Cette méthode par incinération est reconnue internationalement (avec de petites variantes) mais elle demeure longue et assez contraignantes. Il y a donc une forte demande des producteurs et utilisateurs de farines pour avoir accès a des méthodes de détermination du taux de cendre qui soient simples, rapides et précises.

          

Et lorsque l’on associe simplicité, rapidité et précision, la méthode par spectrométrie en proche infrarouge (SPIR) apparaît comme une alternative de choix. À ce stade, il est toutefois important de bien noter que les matières minérales constitutives des cendres n’ont pas de liaisons moléculaires répondant à la mesure proche infrarouge classique. Du coup, elles sont inertes aux longueurs d’ondes de la lumière utilisées en SPIR, ce qui rend leur mesure rapide physiquement impossible. Heureusement pour les meuniers, là ou il y a plus de cendres, il y a aussi plus de composés constitutifs des tissus du son tels que la cellulose. Cette dernière étant organique, elle absorbera des longueurs d’onde spécifiques en SPIR.

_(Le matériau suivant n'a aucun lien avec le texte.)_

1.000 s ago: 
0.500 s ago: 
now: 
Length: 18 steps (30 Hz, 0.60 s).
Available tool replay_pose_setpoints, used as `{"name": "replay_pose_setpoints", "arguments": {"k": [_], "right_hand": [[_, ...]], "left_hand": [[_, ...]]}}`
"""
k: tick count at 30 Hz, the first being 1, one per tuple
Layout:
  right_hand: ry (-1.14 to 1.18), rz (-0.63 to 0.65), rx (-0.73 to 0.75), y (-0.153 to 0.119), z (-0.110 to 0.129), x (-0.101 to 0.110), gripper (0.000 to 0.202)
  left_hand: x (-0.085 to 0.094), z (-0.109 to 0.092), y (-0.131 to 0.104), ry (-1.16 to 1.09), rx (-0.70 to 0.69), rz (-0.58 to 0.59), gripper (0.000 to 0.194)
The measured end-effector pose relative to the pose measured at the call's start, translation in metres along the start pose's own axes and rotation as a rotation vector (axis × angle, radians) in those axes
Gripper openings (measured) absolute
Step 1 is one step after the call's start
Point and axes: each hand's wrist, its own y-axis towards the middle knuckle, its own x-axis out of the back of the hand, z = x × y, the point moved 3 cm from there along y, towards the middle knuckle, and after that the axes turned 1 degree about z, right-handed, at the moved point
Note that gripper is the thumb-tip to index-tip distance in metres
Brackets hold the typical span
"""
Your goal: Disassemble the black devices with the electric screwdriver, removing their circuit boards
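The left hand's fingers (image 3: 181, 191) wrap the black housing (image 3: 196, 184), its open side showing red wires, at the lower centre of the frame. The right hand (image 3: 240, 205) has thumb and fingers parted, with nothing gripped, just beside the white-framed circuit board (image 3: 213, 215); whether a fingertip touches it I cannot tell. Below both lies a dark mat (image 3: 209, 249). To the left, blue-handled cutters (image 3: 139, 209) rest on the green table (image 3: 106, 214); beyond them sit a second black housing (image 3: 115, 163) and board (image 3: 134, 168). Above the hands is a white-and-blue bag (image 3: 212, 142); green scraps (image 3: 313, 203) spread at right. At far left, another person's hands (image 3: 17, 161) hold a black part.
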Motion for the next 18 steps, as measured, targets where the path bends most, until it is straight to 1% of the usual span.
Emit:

Mais soyons très clairs : on ne mesure pas les cendres en spectrométrie proche infrarouge. On mesure un (ou des) composé(s) organique(s) qui sont corrélés avec la présence de cendres. La mesure SPIR est une mesure indirecte par nature, dans le cas des cendres, elle est doublement indirecte.

Le challenge est d’autant plus ardu que la méthode de référence par incinération n’est pas des plus simples et qu’elle demande une grande précision d’exécution afin d’obtenir des résultats répétables. Et ceci impacte directement sur la qualité des modèles de prédiction.

En conséquence, espérer obtenir en proche infrarouge des résultats plus précis qu’en méthode de référence est une utopie. Dans les conditions décrites et lorsque l’on comprend réellement ce qu’est la « mesure » des cendres par SPIR, obtenir une justesse de mesure équivalente ou très légèrement supérieure à celle de la méthode de référence se révèle déjà être un tour de force. Demander des performances supérieures à la méthode de référence suppose une méconnaissance des fondamentaux de la mesure. Le pire est que de tels résultats peuvent parfois être obtenus sur des gammes d’échantillons particuliers, mais cela ne tient pas la distance. Soyons raisonnables, obtenir par SPIR des résultats équivalents à la méthode de référence est déjà extraordinaire.

Il est intéressant de voir que les tendances actuelles vont vers la consommation de produits de plus en plus riches en son. De nombreuses études ayant démontré que la consommation de produits trop raffinés (de farines trop blanches) n’était pas forcément bonne pour la santé. Il nous faut consommer plus de fibres, et le son est une très bonne source de fibres. Du coup, là où on essayait d’éviter la présence de son et où l’on valorisait la pureté des farines, il semble que la tendance soit à préférer désormais des farines plus riches en cendres…l’histoire est un éternel recommencement.